<<<<

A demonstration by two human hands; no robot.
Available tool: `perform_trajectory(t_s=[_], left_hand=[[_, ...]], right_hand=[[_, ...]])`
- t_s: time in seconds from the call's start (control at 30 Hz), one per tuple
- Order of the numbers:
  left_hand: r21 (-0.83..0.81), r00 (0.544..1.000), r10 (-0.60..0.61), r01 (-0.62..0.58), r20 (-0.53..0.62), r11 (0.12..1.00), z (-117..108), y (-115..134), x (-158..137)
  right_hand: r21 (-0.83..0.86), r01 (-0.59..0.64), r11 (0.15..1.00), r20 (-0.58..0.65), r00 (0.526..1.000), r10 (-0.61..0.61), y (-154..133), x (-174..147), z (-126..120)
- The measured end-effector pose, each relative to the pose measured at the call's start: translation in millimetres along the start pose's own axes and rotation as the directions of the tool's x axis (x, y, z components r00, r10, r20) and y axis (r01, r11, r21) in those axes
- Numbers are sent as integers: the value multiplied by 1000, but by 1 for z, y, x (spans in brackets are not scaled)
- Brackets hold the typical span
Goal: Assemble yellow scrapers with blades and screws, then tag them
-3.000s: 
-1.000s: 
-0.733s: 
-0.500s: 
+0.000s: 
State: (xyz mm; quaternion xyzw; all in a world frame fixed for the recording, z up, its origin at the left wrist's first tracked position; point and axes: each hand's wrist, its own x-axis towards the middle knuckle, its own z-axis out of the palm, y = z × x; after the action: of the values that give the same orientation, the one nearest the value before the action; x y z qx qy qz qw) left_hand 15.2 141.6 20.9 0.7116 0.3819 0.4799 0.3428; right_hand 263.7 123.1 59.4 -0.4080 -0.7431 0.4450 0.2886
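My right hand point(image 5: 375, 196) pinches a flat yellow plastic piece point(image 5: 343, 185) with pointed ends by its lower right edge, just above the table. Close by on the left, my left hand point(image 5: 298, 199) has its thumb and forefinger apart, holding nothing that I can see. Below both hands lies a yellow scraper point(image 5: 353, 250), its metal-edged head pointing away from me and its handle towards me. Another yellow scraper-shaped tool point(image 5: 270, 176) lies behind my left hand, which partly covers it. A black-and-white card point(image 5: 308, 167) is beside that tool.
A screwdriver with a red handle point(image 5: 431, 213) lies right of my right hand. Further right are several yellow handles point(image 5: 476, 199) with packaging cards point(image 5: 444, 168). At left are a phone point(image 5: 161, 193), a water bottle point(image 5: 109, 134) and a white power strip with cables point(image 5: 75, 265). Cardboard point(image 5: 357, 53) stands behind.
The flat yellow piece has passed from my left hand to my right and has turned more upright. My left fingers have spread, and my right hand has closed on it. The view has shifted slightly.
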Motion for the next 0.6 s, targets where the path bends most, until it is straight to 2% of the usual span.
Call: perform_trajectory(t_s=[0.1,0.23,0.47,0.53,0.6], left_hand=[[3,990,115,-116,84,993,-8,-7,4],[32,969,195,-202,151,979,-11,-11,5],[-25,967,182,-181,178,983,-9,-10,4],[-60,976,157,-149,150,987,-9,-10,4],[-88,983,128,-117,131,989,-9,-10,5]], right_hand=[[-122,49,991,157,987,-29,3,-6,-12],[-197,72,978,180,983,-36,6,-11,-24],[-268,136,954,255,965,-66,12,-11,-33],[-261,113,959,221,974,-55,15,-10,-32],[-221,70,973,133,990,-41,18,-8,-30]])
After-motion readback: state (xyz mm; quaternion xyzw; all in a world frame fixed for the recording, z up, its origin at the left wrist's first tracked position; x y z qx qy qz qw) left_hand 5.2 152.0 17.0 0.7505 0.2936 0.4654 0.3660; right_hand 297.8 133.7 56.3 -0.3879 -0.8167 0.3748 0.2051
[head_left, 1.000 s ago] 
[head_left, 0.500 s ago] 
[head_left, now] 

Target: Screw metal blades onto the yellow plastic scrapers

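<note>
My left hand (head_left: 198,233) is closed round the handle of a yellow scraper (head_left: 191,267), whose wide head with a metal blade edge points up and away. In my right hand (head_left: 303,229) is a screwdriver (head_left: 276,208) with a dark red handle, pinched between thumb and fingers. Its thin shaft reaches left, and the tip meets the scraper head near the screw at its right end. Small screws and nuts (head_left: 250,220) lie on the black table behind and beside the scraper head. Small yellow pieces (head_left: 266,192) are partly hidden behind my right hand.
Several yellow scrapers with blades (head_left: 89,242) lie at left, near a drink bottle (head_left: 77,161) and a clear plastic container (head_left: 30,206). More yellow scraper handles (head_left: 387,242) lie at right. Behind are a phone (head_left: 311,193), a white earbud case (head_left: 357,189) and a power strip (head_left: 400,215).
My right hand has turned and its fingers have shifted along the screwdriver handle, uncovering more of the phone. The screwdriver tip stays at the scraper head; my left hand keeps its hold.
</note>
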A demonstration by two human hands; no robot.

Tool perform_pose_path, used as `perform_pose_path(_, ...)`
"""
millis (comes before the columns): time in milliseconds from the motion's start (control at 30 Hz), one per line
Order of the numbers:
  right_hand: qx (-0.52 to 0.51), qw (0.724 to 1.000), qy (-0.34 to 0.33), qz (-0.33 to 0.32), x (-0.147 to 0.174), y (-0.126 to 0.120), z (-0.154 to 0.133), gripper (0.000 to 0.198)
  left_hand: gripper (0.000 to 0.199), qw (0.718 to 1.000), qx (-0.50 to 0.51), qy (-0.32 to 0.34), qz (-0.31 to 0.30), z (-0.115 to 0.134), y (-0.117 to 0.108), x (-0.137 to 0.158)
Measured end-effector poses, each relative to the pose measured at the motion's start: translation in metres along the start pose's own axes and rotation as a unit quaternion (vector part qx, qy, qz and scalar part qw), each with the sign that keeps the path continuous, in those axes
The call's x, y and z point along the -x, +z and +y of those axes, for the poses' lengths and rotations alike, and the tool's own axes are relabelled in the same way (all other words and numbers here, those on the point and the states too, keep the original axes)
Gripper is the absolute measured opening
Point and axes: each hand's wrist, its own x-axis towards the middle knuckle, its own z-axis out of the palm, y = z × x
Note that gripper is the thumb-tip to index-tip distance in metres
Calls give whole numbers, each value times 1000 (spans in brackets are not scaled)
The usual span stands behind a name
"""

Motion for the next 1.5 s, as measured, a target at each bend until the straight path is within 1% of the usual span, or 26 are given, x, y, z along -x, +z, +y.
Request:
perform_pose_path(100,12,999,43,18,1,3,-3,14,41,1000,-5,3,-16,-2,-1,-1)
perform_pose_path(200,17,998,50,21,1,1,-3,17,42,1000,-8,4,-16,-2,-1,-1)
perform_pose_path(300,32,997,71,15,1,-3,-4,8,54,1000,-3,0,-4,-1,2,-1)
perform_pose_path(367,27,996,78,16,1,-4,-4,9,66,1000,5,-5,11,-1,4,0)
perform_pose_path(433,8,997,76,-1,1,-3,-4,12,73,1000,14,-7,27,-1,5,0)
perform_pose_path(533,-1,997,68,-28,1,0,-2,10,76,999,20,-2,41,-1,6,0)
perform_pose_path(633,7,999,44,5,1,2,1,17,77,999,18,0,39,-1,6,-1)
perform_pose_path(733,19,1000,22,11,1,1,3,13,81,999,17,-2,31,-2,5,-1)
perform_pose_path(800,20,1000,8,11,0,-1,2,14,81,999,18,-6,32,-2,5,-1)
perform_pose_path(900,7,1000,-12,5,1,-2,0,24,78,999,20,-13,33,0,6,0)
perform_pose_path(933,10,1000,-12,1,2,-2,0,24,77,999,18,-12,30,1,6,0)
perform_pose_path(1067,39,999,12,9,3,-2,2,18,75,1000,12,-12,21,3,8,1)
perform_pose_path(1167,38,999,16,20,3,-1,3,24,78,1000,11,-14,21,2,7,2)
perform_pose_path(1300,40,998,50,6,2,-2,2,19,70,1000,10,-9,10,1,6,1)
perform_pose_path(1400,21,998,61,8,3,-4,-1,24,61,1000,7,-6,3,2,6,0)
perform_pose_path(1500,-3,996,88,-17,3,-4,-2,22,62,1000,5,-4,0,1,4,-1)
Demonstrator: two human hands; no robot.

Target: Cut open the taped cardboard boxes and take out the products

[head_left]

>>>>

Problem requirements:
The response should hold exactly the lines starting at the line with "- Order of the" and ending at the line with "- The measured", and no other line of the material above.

Response area:
- Order of the numbers:
  left_hand: r21 (-0.83..0.81), r00 (0.544..1.000), r10 (-0.60..0.61), r01 (-0.62..0.58), r20 (-0.53..0.62), r11 (0.12..1.00), z (-117..108), y (-115..134), x (-158..137)
  right_hand: r21 (-0.83..0.86), r01 (-0.59..0.64), r11 (0.15..1.00), r20 (-0.58..0.65), r00 (0.526..1.000), r10 (-0.61..0.61), y (-154..133), x (-174..147), z (-126..120)
- The measured end-effector pose, each relative to the pose measured at the call's start: translation in millimetres along the start pose's own axes and rotation as the directions of the tool's x axis (x, y, z components r00, r10, r20) and y axis (r01, r11, r21) in those axes

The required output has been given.